### Recorded information
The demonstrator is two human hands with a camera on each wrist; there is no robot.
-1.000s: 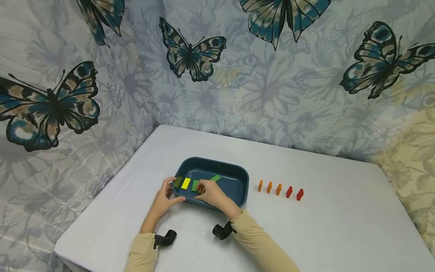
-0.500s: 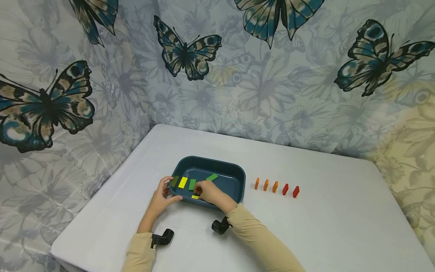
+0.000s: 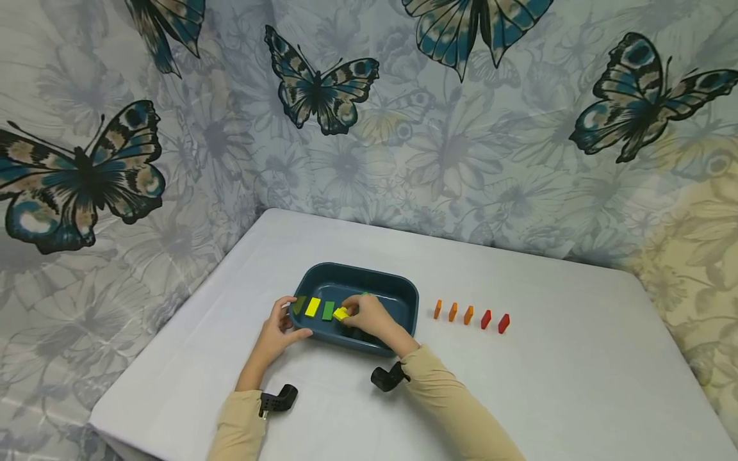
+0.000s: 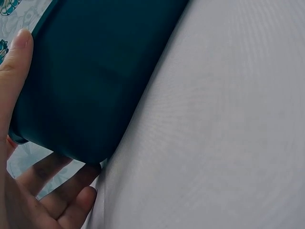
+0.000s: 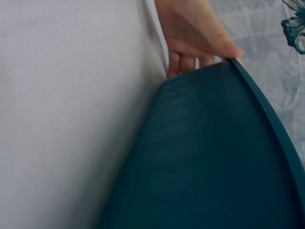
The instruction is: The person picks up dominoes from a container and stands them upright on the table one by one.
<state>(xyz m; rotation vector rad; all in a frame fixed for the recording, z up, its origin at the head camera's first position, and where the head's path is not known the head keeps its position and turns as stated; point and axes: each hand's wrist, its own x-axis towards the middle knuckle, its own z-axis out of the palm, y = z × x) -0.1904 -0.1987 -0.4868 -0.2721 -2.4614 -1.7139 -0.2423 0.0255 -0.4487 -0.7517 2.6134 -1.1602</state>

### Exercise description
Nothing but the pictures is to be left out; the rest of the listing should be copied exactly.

### Task result
The demonstrator is two human hands with a camera on each wrist; there is no robot.
-1.000s: 
-0.500s: 
+0.000s: 
+0.000s: 
+0.000s: 
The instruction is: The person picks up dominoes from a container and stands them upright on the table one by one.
<state>(xyz m; rotation vector rad; all in a frame fixed for the recording, z up, its origin at the head camera's first position, and where the head's path is not known the head keeps its position and turns as stated; point and axes: each hand's wrist, its own x-axis towards the middle knuckle, its own z-axis out of the palm, y = z × x) -0.1904 -0.1987 -0.4868 -0.2721 -2.4614 -1.7139 -0.2423 0.0255 -0.4487 -0.7517 2.6134 -1.1602</state>

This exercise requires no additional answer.